▸ **TASK DESCRIPTION**: Please give again, word for word, each line that falls between the line with "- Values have" and the end of the data, inclusive.

▸ **GIVEN MATERIAL**:
-*-

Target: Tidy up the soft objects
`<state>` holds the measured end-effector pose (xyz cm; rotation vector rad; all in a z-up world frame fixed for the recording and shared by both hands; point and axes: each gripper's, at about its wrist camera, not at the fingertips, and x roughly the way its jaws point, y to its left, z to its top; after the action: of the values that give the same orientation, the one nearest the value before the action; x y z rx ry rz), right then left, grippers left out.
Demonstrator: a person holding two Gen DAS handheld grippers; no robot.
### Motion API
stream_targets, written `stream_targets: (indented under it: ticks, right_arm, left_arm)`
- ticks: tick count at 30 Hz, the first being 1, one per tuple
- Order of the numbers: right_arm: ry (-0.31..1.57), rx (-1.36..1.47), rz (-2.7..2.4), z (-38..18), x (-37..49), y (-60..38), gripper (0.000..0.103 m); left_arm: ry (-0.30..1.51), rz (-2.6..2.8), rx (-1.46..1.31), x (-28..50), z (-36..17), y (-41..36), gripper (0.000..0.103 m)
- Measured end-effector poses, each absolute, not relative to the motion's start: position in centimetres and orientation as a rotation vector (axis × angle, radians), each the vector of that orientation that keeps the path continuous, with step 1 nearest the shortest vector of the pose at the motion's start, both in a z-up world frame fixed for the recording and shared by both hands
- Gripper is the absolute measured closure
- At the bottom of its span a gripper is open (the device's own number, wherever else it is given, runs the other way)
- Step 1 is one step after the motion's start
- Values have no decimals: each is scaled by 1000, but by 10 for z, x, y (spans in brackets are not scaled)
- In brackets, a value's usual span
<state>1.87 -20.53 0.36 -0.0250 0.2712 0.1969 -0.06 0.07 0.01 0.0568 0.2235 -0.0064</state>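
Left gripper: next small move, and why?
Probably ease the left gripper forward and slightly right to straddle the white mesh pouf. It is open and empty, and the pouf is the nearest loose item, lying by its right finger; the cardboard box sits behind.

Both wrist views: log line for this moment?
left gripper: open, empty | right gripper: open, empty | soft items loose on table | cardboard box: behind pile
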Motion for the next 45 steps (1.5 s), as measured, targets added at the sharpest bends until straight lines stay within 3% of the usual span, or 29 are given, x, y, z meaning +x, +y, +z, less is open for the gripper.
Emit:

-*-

▸ **EXPECTED ANSWER**:
- Values have no decimals: each is scaled by 1000, but by 10 for z, x, y (spans in brackets are not scaled)
- In brackets, a value's usual span
<state>1.87 -20.53 0.36 -0.0250 0.2712 0.1969 -0.06 0.07 0.01 0.0568 0.2235 -0.0064</state>
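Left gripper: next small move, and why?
Probably ease the left gripper forward and slightly right to straddle the white mesh pouf. It is open and empty, and the pouf is the nearest loose item, lying by its right finger; the cardboard box sits behind.

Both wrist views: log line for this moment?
left gripper: open, empty | right gripper: open, empty | soft items loose on table | cardboard box: behind pile
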Motion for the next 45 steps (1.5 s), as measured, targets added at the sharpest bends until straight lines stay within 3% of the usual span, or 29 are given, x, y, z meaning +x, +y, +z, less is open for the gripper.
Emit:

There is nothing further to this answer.